Your goal
From the entries that follow, copy exactly the lines beginning at the line holding "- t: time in" and continuing through the line holding "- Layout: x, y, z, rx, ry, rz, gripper".

Supplied material
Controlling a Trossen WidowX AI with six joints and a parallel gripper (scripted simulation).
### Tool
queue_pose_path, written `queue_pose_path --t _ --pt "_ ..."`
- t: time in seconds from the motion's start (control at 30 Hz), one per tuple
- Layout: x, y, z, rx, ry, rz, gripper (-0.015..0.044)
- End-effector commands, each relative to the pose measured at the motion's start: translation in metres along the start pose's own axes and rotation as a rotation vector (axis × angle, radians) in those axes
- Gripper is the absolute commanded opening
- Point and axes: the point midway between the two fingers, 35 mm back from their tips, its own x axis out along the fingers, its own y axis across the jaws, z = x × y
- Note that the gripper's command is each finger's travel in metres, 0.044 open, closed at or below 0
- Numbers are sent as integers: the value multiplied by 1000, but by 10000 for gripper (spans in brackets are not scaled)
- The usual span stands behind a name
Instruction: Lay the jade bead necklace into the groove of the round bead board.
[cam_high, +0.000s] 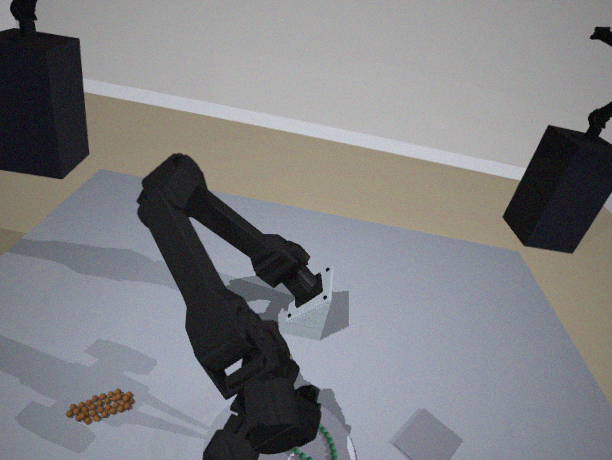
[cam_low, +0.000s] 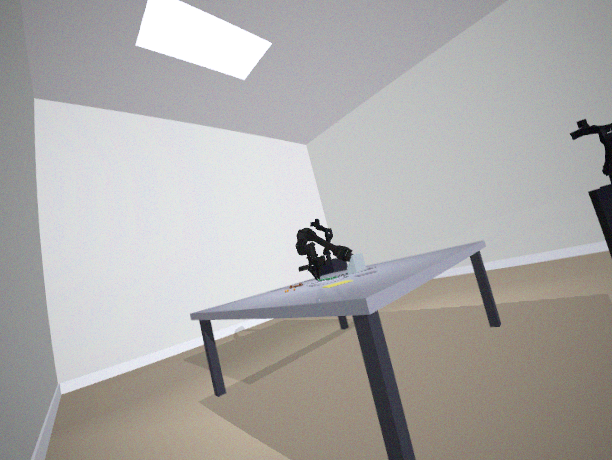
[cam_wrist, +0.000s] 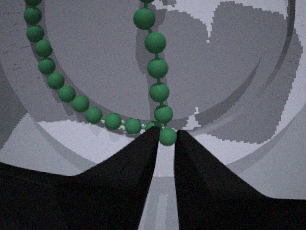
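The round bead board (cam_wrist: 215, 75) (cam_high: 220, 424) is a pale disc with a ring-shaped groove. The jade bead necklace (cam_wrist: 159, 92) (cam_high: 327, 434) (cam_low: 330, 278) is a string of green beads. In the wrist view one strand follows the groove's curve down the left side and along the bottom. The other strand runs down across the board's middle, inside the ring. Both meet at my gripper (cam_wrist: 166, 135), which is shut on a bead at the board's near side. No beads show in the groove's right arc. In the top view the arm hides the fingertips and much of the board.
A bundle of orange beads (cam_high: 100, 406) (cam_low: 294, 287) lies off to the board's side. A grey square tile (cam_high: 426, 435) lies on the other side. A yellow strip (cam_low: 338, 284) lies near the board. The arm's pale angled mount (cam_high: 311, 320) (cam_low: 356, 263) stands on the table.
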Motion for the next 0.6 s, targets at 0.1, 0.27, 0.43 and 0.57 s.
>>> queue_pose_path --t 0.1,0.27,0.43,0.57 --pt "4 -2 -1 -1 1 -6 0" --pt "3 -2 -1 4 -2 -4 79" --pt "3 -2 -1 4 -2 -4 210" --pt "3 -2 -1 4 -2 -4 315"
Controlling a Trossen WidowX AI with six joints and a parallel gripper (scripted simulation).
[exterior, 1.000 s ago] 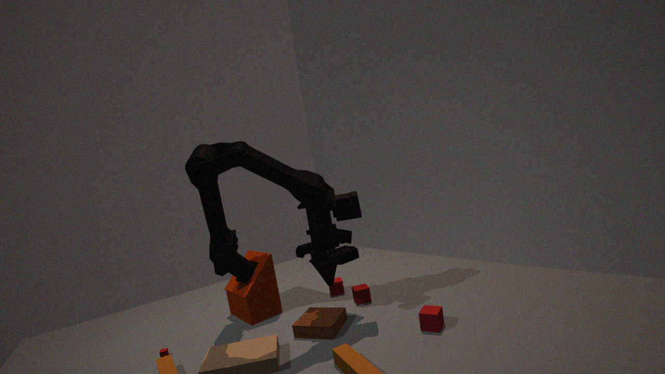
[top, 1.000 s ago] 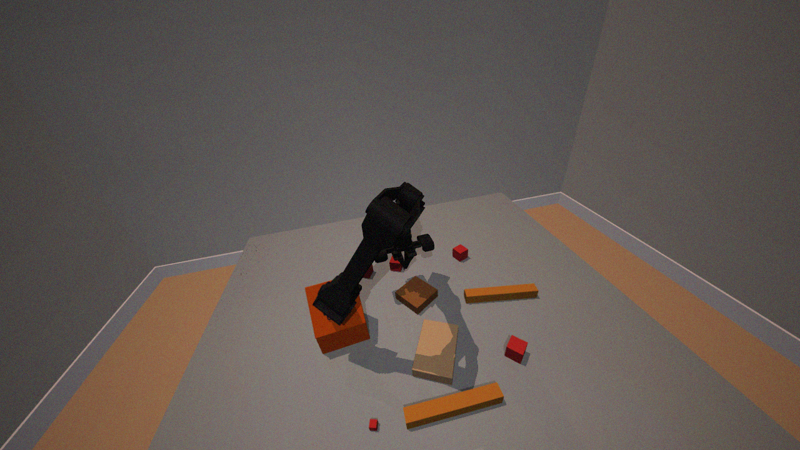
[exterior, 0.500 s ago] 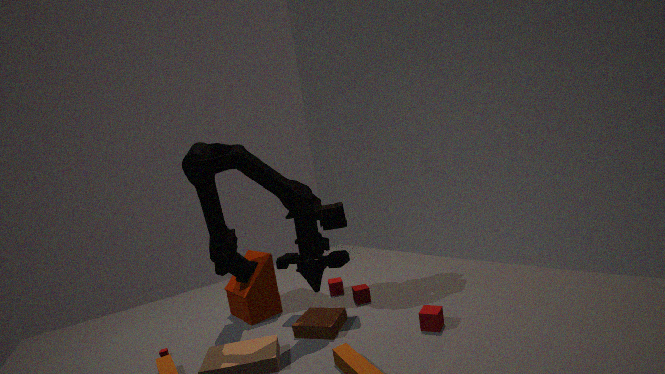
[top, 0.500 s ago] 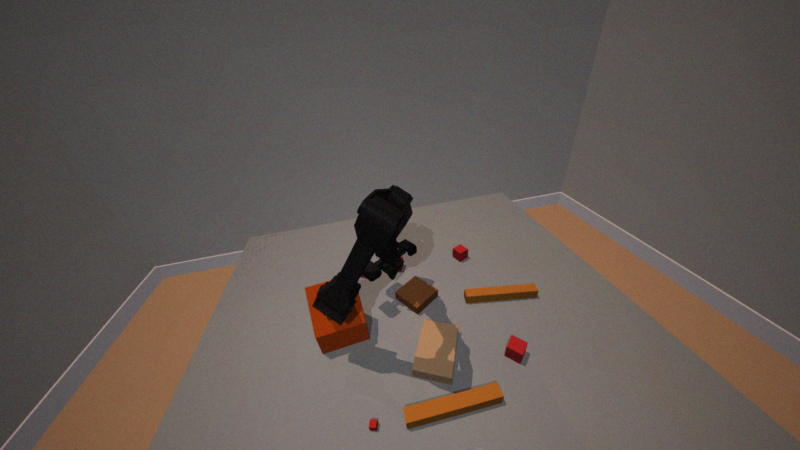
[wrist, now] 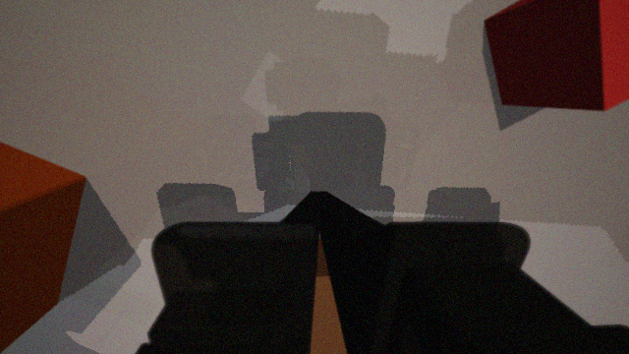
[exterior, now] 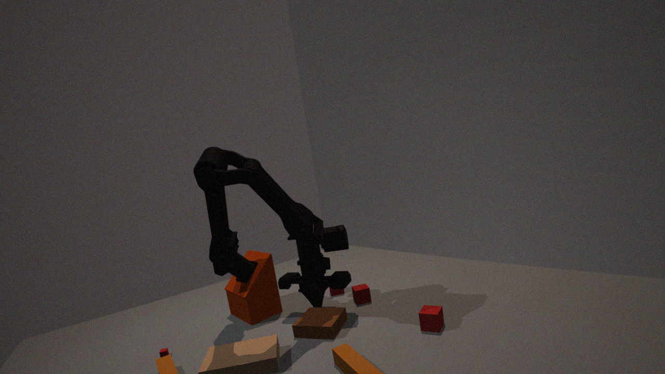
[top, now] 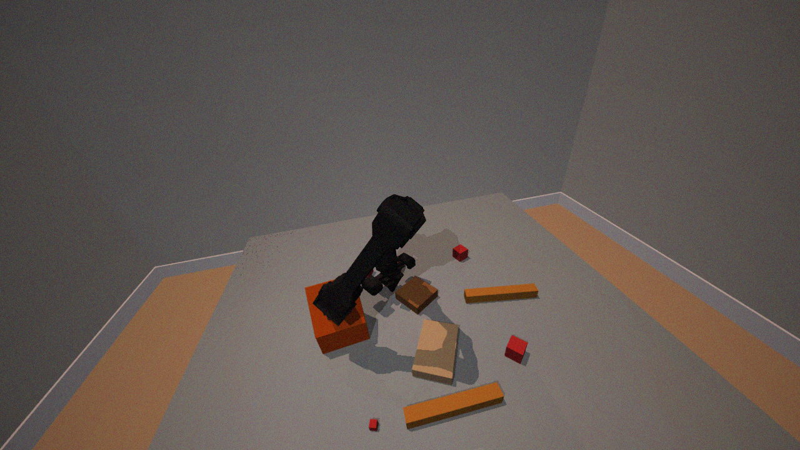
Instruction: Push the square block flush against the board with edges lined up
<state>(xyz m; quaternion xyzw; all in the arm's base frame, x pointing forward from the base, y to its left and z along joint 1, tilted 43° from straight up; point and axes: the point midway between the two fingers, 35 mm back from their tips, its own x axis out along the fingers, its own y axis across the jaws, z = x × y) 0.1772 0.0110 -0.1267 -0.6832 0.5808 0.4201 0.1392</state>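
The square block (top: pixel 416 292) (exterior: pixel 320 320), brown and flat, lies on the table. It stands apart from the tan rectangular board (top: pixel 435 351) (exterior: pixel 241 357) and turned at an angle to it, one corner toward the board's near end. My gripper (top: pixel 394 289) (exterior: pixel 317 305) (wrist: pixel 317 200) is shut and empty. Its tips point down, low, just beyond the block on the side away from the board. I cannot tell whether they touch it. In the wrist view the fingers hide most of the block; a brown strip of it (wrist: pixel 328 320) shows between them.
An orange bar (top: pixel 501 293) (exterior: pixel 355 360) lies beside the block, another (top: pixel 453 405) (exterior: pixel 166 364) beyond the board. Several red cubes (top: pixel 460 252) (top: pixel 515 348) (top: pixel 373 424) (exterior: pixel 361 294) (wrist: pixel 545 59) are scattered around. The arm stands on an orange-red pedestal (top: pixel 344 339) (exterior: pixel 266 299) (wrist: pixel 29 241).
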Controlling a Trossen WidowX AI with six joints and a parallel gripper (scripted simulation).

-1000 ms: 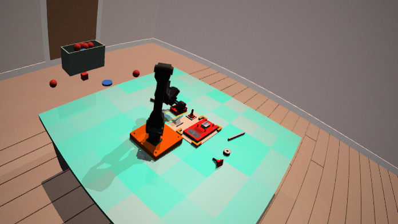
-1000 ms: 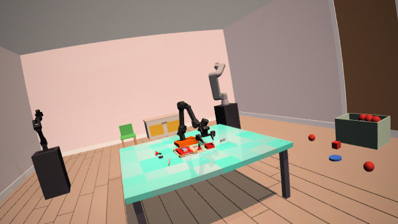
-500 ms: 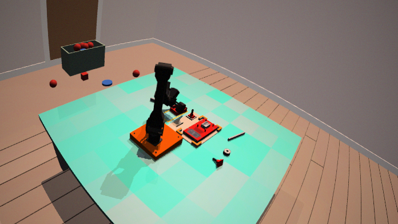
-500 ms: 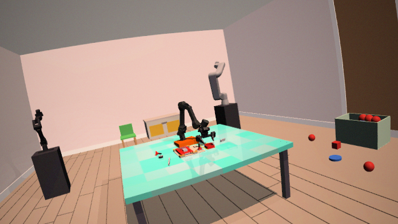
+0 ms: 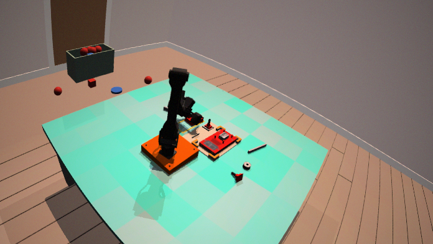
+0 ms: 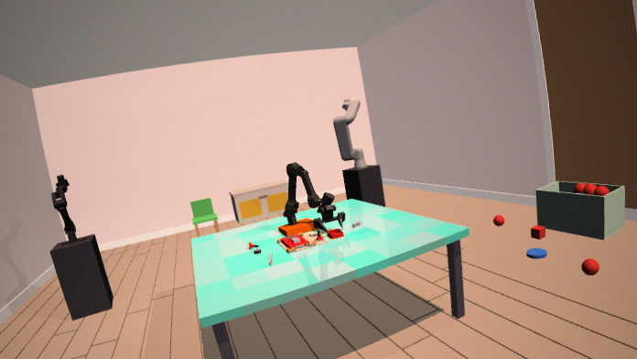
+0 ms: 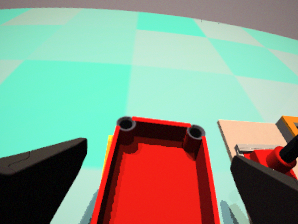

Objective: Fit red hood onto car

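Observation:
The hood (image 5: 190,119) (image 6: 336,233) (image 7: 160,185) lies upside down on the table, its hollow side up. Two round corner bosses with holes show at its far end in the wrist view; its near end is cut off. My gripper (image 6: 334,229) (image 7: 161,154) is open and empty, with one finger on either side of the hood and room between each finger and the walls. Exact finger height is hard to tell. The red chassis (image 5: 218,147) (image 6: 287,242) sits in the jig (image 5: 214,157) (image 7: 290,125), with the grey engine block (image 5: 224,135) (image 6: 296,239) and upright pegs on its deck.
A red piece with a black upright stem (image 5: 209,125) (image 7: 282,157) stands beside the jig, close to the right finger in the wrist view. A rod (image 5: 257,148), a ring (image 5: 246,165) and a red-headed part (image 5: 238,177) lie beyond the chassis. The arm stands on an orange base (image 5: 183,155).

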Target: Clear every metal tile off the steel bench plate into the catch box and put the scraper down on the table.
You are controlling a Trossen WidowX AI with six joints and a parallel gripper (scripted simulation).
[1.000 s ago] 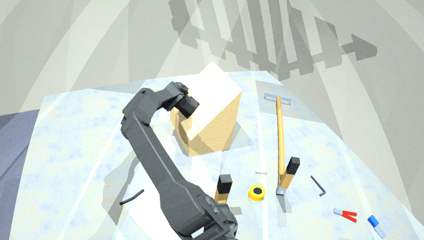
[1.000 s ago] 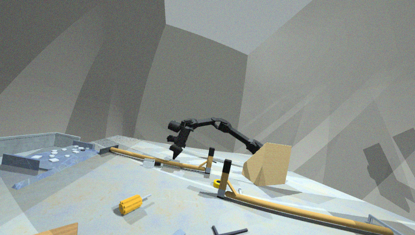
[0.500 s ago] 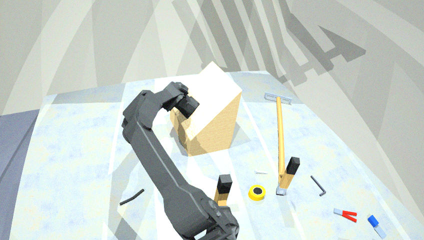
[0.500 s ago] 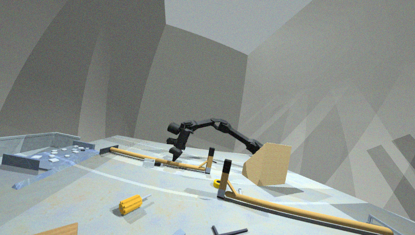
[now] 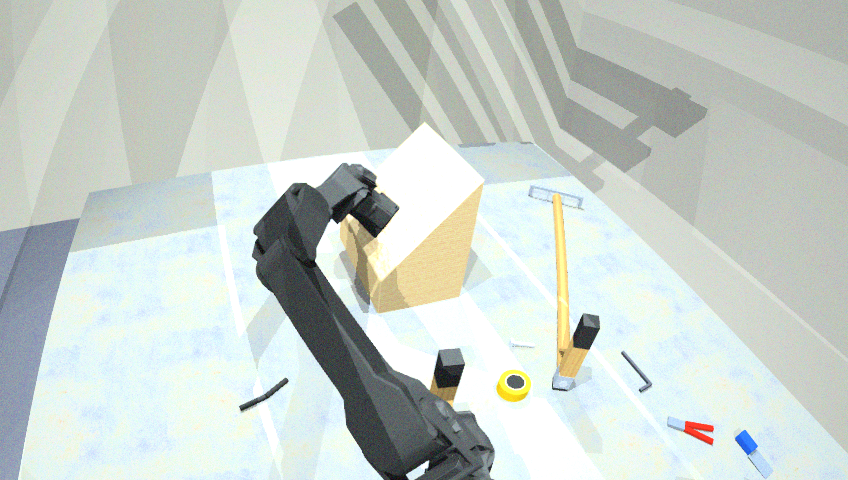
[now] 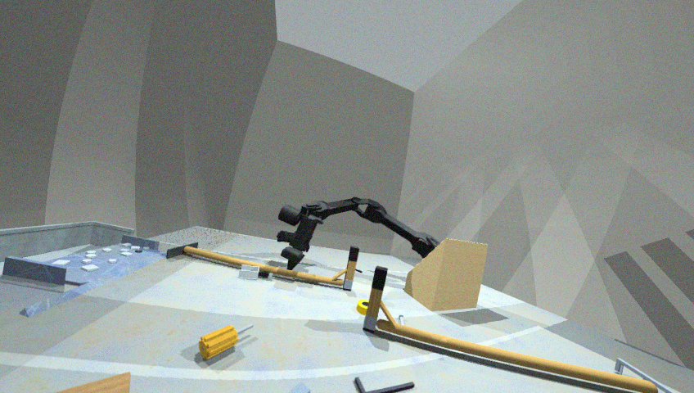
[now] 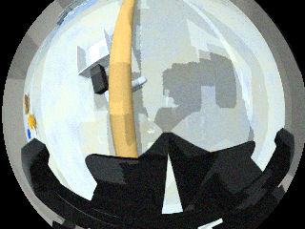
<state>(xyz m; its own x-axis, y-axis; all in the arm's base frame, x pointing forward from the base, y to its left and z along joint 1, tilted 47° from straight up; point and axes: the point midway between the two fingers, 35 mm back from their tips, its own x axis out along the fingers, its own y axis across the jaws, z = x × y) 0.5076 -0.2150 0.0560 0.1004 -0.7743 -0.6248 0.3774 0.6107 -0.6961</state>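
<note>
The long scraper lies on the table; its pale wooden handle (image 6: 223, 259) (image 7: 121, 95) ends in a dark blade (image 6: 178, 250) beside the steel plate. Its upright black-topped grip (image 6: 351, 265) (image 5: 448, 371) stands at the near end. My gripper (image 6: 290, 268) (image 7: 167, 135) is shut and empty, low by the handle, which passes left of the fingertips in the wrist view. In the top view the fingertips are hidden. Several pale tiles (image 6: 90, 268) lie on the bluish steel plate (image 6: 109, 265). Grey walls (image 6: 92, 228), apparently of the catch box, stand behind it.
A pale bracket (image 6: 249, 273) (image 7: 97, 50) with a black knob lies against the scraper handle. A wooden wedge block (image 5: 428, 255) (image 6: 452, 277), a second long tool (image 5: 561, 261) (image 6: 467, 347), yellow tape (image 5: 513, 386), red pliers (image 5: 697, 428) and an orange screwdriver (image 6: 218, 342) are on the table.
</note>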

Worked solution
- t: time in seconds from the motion's start (control at 30 Hz), one per tuple
- Layout: x, y, z, rx, ry, rz, gripper (-0.015..0.044)

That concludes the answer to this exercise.